# ACTION ITEM
Using the records below, repeat exactly the lines from the one holding "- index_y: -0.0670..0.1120" through the one holding "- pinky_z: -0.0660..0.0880", both ends included, and no others.

(Records from a collection)
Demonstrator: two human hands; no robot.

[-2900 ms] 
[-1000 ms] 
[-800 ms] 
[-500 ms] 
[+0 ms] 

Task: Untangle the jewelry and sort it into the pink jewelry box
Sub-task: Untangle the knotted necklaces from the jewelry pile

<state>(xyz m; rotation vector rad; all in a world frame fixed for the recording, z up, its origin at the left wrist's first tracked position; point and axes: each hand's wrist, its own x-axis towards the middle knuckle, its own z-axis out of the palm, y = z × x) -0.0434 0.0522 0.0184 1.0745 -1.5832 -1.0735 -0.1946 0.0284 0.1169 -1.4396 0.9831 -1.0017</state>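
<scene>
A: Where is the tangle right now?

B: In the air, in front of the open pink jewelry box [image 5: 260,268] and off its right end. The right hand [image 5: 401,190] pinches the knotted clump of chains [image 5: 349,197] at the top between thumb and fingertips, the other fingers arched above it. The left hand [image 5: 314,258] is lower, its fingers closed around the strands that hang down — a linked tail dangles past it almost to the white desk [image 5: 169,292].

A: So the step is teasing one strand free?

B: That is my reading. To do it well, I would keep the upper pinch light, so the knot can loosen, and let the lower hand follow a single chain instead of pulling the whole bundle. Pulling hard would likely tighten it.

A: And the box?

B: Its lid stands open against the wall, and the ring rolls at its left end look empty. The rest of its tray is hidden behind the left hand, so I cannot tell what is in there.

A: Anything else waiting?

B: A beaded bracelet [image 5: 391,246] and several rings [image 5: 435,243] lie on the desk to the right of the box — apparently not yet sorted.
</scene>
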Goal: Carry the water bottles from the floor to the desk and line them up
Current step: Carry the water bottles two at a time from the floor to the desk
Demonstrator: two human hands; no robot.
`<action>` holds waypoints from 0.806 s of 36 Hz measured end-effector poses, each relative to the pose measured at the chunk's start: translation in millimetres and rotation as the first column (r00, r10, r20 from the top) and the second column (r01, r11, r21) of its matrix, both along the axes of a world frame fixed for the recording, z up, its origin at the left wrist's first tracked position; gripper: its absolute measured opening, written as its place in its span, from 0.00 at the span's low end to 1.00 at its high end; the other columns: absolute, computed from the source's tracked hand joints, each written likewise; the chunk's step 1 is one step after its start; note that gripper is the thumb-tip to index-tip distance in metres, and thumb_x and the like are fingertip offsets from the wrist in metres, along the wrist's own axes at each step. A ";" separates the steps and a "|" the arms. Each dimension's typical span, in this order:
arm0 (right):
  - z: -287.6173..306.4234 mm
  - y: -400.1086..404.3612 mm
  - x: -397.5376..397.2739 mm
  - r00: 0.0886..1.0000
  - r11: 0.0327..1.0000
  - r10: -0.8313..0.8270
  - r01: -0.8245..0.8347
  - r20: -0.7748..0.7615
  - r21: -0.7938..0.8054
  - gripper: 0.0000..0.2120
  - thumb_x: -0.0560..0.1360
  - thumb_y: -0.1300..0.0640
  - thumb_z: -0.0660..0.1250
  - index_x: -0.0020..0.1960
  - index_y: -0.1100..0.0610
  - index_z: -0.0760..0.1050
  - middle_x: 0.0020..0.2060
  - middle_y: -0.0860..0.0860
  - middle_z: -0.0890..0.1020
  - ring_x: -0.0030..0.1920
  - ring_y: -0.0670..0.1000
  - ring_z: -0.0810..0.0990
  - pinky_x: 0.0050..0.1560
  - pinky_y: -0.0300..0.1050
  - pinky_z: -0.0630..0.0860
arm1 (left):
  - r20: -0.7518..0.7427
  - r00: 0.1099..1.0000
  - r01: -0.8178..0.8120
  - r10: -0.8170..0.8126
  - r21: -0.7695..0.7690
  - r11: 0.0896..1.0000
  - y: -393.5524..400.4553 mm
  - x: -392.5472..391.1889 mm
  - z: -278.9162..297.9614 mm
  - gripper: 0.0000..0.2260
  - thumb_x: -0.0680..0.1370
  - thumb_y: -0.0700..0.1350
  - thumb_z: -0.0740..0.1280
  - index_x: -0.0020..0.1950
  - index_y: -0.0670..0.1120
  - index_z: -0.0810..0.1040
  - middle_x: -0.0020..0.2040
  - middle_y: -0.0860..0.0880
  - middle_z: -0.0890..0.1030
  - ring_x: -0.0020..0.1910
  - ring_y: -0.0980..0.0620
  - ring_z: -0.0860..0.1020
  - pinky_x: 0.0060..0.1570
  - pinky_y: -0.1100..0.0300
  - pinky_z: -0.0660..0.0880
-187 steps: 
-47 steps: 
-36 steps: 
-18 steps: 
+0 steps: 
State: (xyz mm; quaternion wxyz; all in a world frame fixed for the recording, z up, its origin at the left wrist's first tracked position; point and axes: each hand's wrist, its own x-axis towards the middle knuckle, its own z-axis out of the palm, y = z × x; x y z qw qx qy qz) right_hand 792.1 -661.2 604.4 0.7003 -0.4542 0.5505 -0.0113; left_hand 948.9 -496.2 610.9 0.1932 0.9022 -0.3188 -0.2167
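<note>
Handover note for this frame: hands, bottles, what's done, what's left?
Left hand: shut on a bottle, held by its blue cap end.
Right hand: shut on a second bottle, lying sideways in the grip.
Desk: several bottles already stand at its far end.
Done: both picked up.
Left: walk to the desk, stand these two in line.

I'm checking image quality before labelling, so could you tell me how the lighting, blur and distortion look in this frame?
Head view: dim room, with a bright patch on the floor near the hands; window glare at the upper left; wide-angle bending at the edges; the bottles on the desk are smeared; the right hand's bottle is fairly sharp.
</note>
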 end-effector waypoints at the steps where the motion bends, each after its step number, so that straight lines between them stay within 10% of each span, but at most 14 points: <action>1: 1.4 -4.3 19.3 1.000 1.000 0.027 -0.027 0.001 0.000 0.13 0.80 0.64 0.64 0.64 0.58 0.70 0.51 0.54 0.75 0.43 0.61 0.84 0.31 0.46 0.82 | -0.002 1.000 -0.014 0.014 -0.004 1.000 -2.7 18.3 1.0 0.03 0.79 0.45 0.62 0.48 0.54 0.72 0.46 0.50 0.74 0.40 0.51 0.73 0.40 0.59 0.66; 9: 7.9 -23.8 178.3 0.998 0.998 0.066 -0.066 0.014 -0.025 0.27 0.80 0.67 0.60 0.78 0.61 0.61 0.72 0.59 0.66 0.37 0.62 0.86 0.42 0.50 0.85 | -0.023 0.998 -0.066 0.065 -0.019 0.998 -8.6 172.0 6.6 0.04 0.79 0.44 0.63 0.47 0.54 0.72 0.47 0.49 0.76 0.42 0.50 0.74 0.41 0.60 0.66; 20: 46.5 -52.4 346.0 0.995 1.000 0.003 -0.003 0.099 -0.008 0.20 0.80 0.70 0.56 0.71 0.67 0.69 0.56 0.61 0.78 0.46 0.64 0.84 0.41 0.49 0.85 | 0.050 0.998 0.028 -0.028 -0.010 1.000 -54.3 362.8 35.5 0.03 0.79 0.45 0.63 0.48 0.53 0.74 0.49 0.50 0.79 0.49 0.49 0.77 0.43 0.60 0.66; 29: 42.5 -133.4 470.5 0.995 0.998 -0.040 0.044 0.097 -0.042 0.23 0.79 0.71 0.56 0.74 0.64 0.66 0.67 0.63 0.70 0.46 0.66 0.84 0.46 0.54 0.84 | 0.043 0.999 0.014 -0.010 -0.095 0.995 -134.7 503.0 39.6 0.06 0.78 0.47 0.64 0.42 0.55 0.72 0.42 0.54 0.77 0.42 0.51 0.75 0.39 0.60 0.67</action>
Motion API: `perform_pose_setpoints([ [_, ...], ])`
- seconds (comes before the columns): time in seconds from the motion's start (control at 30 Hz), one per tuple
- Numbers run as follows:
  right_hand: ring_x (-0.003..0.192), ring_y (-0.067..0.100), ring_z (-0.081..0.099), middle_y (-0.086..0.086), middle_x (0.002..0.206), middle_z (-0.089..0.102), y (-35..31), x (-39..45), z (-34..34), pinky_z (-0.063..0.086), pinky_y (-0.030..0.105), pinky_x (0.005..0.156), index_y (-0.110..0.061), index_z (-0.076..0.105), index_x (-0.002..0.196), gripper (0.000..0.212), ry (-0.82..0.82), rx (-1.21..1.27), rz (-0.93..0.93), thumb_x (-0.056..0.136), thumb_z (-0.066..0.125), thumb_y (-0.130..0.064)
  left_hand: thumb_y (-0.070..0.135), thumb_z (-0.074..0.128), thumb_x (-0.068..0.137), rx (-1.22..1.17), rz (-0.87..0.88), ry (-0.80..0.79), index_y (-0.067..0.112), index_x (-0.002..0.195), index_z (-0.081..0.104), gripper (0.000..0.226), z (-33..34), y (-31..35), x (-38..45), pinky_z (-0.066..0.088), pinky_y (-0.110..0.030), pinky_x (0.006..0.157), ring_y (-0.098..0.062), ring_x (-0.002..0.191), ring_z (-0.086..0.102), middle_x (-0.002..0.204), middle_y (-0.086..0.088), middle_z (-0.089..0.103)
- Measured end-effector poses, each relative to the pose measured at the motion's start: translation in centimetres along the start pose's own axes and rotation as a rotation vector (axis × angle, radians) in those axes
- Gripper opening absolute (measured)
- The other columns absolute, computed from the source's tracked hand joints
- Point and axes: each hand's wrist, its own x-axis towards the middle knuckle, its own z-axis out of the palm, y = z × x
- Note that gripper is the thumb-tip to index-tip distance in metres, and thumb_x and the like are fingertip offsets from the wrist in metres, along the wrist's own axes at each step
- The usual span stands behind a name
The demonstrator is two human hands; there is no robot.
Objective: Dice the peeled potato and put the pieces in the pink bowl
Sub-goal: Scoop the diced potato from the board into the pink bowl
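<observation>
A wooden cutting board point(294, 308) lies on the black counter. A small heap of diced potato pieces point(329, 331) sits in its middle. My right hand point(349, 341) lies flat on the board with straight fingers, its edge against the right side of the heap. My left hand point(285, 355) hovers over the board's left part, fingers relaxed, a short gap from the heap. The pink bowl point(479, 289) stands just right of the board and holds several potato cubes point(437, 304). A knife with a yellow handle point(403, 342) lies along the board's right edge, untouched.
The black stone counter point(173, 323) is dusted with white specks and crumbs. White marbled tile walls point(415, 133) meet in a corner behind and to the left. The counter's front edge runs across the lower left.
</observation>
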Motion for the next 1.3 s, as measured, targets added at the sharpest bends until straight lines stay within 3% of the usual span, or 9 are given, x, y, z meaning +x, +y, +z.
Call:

# RESPONSE TO THIS EXERCISE
  - index_y: -0.0670..0.1120
  - index_z: -0.0810..0.1040
  - middle_x: -0.0020..0.2040
  - middle_y: -0.0860..0.0880
  - middle_z: -0.0890..0.1030
  - ring_x: -0.0020..0.1910
  - ring_y: -0.0980..0.0620
  - ring_z: -0.0860..0.1020
  - pinky_x: 0.0060..0.1570
  - pinky_y: -0.1100..0.0300
  - pinky_z: -0.0660..0.0880

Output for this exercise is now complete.